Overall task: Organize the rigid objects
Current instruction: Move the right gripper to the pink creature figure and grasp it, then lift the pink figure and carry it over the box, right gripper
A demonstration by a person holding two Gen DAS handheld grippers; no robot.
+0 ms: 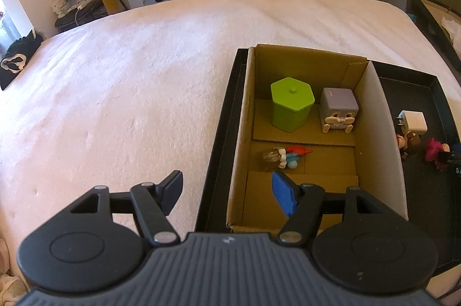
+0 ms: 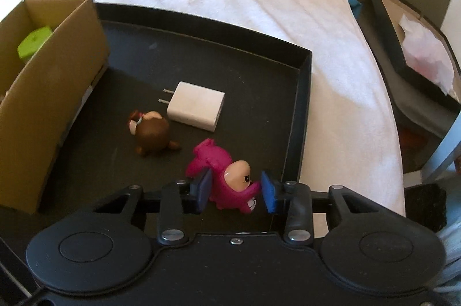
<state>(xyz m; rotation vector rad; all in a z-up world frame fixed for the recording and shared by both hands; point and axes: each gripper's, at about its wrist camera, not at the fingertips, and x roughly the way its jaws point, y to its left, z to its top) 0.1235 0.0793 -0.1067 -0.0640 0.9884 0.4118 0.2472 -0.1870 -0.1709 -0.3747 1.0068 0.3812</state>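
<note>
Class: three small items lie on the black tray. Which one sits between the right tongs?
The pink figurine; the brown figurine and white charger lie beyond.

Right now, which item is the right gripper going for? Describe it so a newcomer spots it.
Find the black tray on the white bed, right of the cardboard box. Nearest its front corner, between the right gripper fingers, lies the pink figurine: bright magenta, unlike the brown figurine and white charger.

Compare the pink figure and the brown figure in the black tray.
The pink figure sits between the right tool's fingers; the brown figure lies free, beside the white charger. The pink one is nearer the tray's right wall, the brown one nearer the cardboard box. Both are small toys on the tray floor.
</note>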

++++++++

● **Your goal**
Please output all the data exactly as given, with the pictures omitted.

● **Output of the exercise**
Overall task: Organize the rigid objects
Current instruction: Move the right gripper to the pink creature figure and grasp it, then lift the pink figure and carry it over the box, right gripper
A demonstration by a person holding two Gen DAS handheld grippers; no robot.
+0 ms: 
+0 ms: 
<state>(xyz m; rotation vector rad; all in a z-up world frame fixed for the recording and shared by both hands; point and axes: each gripper's, at about its wrist camera, not at the fingertips, and x roughly the way its jaws point, y to its left, z to its top) 0.1235 0.0793 -0.1067 -0.0640 0.9884 0.4118 0.2472 -0.1870 -0.1709 -0.3747 1.0068 0.3812</state>
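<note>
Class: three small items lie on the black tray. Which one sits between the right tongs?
The pink figurine; the brown figurine and white charger lie beyond.

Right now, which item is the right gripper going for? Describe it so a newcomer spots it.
Find the black tray on the white bed, right of the cardboard box. Nearest its front corner, between the right gripper fingers, lies the pink figurine: bright magenta, unlike the brown figurine and white charger.

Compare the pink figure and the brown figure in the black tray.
The pink figure sits between the right tool's fingers; the brown figure lies free, beside the white charger. The pink one is nearer the tray's right wall, the brown one nearer the cardboard box. Both are small toys on the tray floor.
</note>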

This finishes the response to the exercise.